# [EXERCISE AIM]
Which lines of the data below hold "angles"? Copy each of them.
======== DATA ========
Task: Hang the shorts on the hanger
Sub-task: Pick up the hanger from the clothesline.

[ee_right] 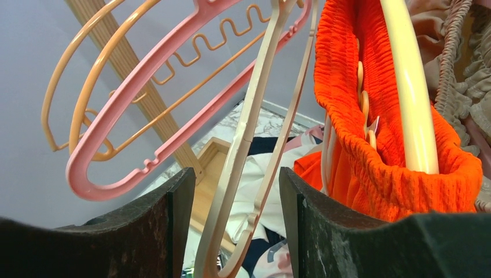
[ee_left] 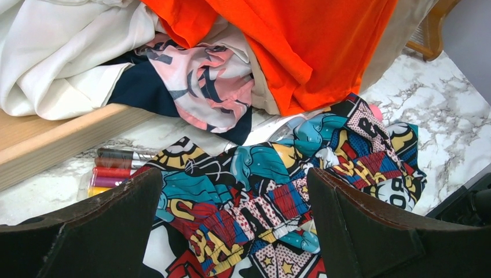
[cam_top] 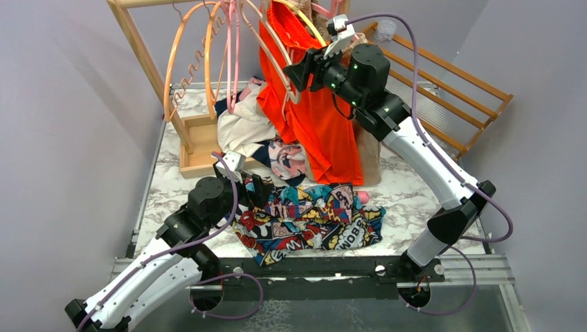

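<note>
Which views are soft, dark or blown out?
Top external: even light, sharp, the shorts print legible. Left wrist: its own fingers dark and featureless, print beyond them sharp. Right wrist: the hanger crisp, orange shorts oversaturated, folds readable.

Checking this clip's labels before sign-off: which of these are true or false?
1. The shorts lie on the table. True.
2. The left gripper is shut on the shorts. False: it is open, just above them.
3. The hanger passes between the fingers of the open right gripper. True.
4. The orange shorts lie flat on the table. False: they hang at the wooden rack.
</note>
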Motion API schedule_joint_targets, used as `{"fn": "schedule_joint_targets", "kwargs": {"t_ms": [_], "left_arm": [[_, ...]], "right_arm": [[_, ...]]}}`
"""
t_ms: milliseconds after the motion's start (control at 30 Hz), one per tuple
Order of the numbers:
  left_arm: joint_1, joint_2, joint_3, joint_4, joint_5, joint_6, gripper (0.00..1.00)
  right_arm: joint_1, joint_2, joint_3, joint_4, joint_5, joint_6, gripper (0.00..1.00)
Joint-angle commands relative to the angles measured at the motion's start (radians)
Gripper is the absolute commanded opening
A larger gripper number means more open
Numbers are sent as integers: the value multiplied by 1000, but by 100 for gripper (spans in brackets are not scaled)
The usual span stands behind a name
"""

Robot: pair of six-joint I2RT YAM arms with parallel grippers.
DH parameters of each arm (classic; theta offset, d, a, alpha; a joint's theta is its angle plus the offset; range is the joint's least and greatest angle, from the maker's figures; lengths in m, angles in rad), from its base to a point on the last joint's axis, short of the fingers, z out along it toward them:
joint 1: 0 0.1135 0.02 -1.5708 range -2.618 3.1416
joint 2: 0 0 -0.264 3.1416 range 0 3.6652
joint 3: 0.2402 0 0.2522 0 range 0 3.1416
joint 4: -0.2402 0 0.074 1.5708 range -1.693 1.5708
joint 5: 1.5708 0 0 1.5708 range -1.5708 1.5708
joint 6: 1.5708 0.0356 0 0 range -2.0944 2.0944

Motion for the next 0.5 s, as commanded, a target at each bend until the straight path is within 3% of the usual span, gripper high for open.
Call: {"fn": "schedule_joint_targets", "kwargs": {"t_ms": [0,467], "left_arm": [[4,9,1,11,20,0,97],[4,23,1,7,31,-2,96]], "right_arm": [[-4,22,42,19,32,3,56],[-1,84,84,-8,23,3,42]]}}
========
# [FINISHED EXERCISE]
Joint-angle commands relative to the angles measured at the motion's start (radians)
DH parameters of each arm (classic; theta offset, d, a, alpha; a joint's theta is its angle plus the offset; range is the joint's least and greatest angle, from the maker's figures; lengths in m, angles in rad), from its base to a point on the last joint's axis, short of the fingers, z out along it toward them:

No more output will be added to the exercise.